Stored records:

.....

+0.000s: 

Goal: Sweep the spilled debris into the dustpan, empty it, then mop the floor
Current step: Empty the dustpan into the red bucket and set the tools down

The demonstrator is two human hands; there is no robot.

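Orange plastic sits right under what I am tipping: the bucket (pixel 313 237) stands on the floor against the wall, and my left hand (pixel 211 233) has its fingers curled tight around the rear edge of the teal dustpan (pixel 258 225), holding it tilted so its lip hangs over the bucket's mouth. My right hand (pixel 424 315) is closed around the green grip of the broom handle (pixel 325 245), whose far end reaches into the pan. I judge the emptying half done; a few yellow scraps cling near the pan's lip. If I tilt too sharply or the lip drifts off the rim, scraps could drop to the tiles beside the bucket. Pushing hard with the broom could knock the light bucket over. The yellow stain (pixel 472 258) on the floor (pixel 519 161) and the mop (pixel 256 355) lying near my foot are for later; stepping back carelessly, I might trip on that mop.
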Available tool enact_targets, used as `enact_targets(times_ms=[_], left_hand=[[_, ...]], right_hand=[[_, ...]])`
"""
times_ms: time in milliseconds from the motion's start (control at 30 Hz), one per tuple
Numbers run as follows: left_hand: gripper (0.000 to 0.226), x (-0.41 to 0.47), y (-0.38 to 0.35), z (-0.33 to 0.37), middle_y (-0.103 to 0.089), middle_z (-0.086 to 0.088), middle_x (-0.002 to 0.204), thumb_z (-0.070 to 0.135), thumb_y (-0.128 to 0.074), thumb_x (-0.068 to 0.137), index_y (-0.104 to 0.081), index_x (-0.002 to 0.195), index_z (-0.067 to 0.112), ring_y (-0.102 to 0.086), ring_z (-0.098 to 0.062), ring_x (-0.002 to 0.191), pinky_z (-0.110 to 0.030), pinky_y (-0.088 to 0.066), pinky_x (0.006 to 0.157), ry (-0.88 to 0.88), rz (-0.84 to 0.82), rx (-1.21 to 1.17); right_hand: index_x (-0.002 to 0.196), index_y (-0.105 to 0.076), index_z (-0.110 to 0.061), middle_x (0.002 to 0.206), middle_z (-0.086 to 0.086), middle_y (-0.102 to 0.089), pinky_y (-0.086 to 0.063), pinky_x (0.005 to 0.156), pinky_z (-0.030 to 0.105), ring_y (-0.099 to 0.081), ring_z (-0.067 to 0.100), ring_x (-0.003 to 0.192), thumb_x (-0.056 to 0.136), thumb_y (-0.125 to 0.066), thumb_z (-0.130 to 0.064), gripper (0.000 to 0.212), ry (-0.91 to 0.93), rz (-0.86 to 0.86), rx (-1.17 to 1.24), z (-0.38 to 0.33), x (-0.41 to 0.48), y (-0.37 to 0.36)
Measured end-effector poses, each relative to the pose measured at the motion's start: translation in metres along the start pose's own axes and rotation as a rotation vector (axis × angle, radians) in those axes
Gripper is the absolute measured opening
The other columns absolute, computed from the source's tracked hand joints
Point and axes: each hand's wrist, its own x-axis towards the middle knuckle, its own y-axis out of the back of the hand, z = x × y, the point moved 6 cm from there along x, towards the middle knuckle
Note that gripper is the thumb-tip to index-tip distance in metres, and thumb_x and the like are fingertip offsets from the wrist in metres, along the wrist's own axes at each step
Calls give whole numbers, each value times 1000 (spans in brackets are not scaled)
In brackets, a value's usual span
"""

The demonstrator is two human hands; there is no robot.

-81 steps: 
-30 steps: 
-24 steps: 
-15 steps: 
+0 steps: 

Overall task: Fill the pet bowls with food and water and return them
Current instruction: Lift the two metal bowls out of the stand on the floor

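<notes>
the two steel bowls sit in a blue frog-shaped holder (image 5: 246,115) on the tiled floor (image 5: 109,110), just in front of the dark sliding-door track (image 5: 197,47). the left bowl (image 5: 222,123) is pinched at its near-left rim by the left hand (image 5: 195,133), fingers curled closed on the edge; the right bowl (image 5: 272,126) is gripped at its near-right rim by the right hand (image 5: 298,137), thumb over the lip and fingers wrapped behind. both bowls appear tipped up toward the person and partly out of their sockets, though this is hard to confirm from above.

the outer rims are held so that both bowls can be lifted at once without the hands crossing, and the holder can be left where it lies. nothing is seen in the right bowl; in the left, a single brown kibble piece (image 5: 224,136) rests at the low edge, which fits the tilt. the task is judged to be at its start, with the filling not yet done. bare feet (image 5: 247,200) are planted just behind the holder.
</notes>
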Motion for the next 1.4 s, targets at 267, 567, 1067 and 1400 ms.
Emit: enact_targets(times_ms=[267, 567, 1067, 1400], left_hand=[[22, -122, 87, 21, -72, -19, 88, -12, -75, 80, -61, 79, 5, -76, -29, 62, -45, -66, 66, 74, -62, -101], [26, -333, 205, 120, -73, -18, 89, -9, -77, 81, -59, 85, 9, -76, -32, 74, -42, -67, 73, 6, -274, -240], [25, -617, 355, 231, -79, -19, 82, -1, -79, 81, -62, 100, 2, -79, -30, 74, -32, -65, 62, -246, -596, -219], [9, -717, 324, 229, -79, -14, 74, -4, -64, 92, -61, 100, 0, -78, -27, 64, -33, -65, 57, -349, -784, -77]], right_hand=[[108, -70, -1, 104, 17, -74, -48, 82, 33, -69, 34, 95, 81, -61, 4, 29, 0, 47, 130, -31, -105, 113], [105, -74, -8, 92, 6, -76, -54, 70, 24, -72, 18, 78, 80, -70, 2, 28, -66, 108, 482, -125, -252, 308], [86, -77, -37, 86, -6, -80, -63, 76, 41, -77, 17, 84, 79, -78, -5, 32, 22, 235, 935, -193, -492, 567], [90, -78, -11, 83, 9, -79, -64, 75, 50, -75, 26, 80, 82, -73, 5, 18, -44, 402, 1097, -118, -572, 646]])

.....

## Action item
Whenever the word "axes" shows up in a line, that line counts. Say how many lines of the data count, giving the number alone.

## Task solution
3